* Work to complete:
Some of the lines below need repeating. Reproduce exactly those between the lines holding "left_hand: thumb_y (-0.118" and "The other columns", inclusive.

==== Data segment ====

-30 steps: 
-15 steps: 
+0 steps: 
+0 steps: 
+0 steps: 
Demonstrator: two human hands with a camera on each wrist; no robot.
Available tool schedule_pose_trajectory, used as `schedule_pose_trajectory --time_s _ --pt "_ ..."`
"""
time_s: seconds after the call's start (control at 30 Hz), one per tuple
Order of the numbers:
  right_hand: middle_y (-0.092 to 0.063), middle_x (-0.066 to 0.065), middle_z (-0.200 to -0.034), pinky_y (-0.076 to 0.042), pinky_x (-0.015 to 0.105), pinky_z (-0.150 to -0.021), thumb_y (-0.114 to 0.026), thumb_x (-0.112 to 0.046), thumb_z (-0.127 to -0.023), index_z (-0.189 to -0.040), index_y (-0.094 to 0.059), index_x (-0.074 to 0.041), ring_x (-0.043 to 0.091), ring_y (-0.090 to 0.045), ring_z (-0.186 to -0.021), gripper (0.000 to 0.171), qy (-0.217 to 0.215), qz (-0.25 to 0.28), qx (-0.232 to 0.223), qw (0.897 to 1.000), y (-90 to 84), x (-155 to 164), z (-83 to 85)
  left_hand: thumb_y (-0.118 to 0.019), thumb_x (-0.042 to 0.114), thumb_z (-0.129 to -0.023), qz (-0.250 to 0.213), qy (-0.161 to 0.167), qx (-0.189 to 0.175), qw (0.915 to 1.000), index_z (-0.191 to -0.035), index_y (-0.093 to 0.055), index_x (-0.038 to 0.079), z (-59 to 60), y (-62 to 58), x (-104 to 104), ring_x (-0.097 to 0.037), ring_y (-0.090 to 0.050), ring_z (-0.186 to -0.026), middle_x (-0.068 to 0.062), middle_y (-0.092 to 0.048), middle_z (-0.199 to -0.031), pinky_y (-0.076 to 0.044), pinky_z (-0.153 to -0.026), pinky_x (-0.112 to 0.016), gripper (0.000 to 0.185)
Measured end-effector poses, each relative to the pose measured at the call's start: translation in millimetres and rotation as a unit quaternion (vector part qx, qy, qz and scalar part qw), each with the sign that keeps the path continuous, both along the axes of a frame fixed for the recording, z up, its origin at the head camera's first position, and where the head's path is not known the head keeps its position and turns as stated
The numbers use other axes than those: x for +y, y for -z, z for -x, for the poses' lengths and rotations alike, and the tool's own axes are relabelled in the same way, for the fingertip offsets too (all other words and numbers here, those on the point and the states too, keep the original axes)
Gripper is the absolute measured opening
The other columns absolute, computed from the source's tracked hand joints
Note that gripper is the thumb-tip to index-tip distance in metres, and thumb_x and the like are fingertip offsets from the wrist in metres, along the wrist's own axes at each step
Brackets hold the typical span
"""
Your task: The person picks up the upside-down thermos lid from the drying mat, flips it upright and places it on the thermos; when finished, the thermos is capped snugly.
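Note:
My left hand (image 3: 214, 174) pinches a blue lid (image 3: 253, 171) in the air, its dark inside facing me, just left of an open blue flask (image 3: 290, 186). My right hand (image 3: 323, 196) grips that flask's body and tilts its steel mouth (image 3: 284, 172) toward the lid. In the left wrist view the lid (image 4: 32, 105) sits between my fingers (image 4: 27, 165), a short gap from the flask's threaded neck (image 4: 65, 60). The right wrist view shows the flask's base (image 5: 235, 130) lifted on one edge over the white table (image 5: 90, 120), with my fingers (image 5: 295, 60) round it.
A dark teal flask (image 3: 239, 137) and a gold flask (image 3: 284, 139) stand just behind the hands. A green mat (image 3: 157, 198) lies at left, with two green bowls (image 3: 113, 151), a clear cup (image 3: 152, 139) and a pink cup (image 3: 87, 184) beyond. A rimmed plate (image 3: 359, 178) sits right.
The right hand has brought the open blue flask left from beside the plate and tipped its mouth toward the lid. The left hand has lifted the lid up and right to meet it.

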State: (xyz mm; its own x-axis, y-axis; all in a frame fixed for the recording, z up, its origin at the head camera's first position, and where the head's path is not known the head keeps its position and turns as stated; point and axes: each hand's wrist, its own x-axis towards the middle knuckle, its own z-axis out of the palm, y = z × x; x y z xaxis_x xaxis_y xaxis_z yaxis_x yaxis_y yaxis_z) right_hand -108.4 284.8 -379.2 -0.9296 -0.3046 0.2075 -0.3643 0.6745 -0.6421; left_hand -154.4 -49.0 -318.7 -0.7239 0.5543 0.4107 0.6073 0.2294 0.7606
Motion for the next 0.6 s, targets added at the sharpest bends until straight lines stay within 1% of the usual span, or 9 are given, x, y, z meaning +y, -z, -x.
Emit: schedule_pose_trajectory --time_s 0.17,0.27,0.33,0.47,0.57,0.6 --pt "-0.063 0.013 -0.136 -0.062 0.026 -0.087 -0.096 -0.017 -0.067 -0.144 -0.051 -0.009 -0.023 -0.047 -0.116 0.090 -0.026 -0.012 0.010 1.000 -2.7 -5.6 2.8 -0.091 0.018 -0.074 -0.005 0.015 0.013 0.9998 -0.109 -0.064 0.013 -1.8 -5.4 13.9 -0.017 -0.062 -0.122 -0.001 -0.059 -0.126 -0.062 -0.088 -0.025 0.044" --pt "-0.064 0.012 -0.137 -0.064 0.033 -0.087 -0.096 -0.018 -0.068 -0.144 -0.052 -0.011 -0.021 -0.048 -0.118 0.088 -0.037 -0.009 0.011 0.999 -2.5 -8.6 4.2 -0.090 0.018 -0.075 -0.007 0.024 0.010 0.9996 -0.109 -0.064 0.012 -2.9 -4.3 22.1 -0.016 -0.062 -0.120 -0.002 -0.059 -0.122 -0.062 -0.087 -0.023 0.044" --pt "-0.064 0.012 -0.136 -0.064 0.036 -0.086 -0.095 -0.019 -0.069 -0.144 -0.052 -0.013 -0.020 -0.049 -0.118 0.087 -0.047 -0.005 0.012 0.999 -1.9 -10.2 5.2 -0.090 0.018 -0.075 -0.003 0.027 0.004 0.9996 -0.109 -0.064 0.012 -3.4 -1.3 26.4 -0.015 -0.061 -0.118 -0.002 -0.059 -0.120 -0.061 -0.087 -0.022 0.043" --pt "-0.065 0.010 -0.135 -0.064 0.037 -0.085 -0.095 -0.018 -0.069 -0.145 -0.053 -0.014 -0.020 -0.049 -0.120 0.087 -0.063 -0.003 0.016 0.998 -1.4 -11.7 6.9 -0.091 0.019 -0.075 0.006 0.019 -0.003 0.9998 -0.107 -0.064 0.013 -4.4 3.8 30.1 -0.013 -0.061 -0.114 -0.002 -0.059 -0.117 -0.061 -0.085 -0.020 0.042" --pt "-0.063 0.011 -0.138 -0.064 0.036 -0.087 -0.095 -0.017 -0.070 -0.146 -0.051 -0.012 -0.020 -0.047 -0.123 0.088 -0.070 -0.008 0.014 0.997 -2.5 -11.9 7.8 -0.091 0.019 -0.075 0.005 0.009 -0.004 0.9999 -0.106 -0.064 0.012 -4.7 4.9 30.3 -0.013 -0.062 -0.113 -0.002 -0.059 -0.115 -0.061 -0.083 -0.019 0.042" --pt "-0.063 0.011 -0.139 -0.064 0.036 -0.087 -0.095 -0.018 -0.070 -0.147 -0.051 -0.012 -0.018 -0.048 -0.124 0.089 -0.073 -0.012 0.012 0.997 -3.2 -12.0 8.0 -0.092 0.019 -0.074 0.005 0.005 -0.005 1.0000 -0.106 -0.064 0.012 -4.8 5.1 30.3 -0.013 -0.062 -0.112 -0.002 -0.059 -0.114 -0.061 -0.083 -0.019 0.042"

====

* Exercise answer:
  left_hand: thumb_y (-0.118 to 0.019), thumb_x (-0.042 to 0.114), thumb_z (-0.129 to -0.023), qz (-0.250 to 0.213), qy (-0.161 to 0.167), qx (-0.189 to 0.175), qw (0.915 to 1.000), index_z (-0.191 to -0.035), index_y (-0.093 to 0.055), index_x (-0.038 to 0.079), z (-59 to 60), y (-62 to 58), x (-104 to 104), ring_x (-0.097 to 0.037), ring_y (-0.090 to 0.050), ring_z (-0.186 to -0.026), middle_x (-0.068 to 0.062), middle_y (-0.092 to 0.048), middle_z (-0.199 to -0.031), pinky_y (-0.076 to 0.044), pinky_z (-0.153 to -0.026), pinky_x (-0.112 to 0.016), gripper (0.000 to 0.185)
Measured end-effector poses, each relative to the pose measured at the call's start: translation in millimetres and rotation as a unit quaternion (vector part qx, qy, qz and scalar part qw), each with the sign that keeps the path continuous, both along the axes of a frame fixed for the recording, z up, its origin at the head camera's first position, and where the head's path is not known the head keeps its position and turns as stated
The numbers use other axes than those: x for +y, y for -z, z for -x, for the poses' lengths and rotations alike, and the tool's own axes are relabelled in the same way, for the fingertip offsets too (all other words and numbers here, those on the point and the states too, keep the original axes)
Gripper is the absolute measured opening
The other columns absolute, computed from the source's tracked hand joints

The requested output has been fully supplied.